The implication is: If you’re not in favor of gun control, or of outlawing guns for self-defense, then you’re somehow in favor of killings.

The term for this is context-dropping. Context-dropping is the willful refusal to consider all the facts of a given situation before drawing a conclusion.

For example, the reply to this claim — “I’m against guns” — with the full context considered is: “I’m for guns when they’re in the hands of law-abiding people, or legitimate legal authorities, such as the police. I’m against guns when they’re in the hands of criminals, or anyone who would initiate violence.”

This is a position which holds the full context of facts.

All the gun control advocate can say in response is, “Well, I’m still against guns.” The implication is that everyone who uses a gun is using one for ill purposes. The assertion also evades the context that guns in the hands of peaceful people — people who would only use guns in self-defense, never to initiate violence — can actually make things safer. A criminal who knows that nobody can legally own a gun is much more comfortable going about his criminal business than a criminal who knows his potential victims are just as likely to be armed as he is.

So many of the issues of our time — or perhaps any time — hinge on whether one considers the full context, or only one element of it.

I’m reminded of the debate over nuclear arms, back in the Cold War of the 1980s (and before). Back then, the same people who support gun control now supported a nuclear arms ban. “Get rid of nuclear weapons. If the U.S. doesn’t have them, then there won’t be a war.” Of course, would that have stopped the Soviet Union from advancing militarily, or even attacking the United States once it had disarmed? No answer was ever given. The context was shrunk to, “No nuclear arms for U.S., no nuclear war.” Advocates of nuclear arms bans dropped the context. They ignored the relevant fact that evil dictatorships were going to have nuclear weapons no matter what. It could only help the cause of liberty if a (mostly) liberty-loving nation such as the U.S. had weapons as well. It’s called: Peace through strength.

Ironically, it was an escalation in development of nuclear weapons during the 1980s which helped push the already flailing Soviet Union over the edge, and ended decades of Cold War. The very opposite of what the context-droppers predicted happened: Instead of getting rid of nuclear arms saving the day, it was actually a buildup of nuclear weapons that literally freaked out the Soviet leadership and brought decades of “the evil empire” to an end.

The Cold War is over, and the names have changed, but the principles have not. The principle is timeless and universal: You don’t fight evil or irrationality with weakness. You fight it with strength. To a pacifist, it seems counter-intuitive, but that’s actually how it works. It works this way whether you’re talking about Soviet Communists, Islamic terrorists, or the criminal in your local town.

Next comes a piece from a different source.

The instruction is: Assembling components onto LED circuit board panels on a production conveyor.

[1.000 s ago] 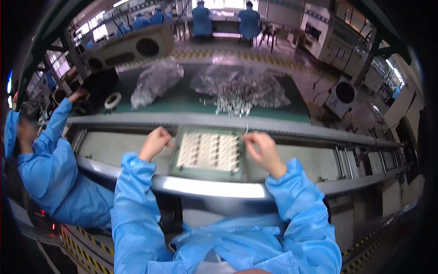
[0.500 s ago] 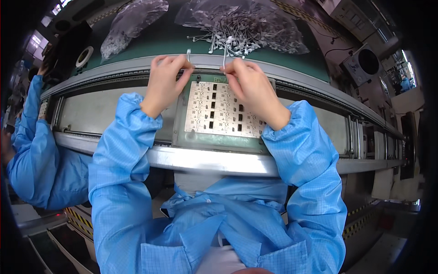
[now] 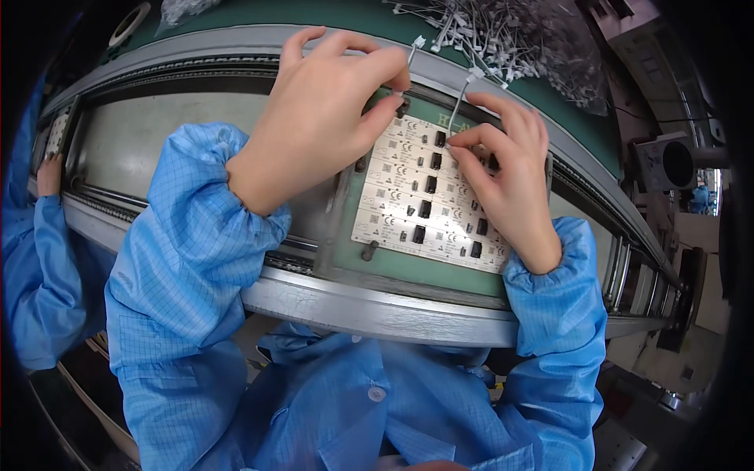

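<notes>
Conveyor [image 3: 377, 314]: metal-railed, crossing from left to right. Green bench [image 3: 267, 12]: along the conveyor's far edge. Green fixture [image 3: 424, 284]: between the conveyor's rails, presumably for carrying flat. Heap of leads [image 3: 503, 35]: white-plugged, loose near the bench's near edge, seemingly for a short reach. White board panel [image 3: 393, 188]: flat within the fixture's edges. Left hand [image 3: 318, 114]: above the fixture's far-left corner; thumb and forefinger pinching a lead's lower end, other fingers raised, probably for a clear view. Right hand [image 3: 510, 177]: over the panel's right half; thumb and forefinger pinching another lead low, apparently for fine control. Right-hand lead [image 3: 457, 102]: plug upward, lower end beside a black block; contact impossible to tell. Left-hand lead [image 3: 413, 51]: plug toward the bench. Dark post [image 3: 369, 250]: just outside the panel's near-left corner, probably against sliding. Black blocks [image 3: 430, 184]: in columns across the panel.
</notes>
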`<action>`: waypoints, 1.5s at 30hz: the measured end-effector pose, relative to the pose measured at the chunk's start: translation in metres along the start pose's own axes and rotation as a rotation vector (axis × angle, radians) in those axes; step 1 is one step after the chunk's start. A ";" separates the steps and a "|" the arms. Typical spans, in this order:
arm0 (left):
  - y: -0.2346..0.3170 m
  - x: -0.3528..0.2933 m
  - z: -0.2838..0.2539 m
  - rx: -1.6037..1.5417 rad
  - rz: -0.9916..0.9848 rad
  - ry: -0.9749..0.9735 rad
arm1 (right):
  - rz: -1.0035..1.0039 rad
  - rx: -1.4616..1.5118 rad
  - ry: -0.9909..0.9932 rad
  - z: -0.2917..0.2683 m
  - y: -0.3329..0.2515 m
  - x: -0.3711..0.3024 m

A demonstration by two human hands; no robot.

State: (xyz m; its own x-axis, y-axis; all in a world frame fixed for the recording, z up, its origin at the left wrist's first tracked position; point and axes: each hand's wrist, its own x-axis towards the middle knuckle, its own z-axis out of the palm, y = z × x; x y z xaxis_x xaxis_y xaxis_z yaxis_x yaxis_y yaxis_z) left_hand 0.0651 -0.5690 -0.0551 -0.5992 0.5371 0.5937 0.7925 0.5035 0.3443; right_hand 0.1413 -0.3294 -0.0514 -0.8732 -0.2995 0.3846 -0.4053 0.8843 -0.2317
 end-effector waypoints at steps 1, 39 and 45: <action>0.001 0.001 0.000 0.004 0.002 0.004 | -0.009 -0.014 -0.003 -0.002 0.001 0.001; -0.007 -0.007 0.035 0.126 -0.069 -0.052 | 0.098 0.120 -0.146 0.021 0.147 0.070; -0.009 -0.007 0.036 0.152 -0.072 -0.038 | 0.170 0.133 -0.172 0.023 0.143 0.078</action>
State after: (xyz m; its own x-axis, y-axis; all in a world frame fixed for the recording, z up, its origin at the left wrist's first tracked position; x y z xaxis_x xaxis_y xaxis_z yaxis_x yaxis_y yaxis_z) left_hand 0.0575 -0.5527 -0.0886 -0.6600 0.5200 0.5422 0.7227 0.6365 0.2693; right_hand 0.0088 -0.2346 -0.0747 -0.9604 -0.2171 0.1748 -0.2707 0.8756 -0.4001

There’s nothing inherently right or wrong about guns. It’s foolish to project a world without weapons as the solution. A world without weapons could never be a good thing, unless human beings no longer had free will and all were programmed to be peaceful and civil. So long as there’s a possibility for even one person — one time — to be criminally violent, then we need weapons. Weapons will be in the hands of a bad person no matter what. That’s why a peaceful person should always retain the right to self-defense.

You’re either sovereign over your life, or you’re not. If you are, then you have every right to defend it. Weapons are one way to do so, and it’s your moral right whether the manipulative politicians vote that right away politically, or not.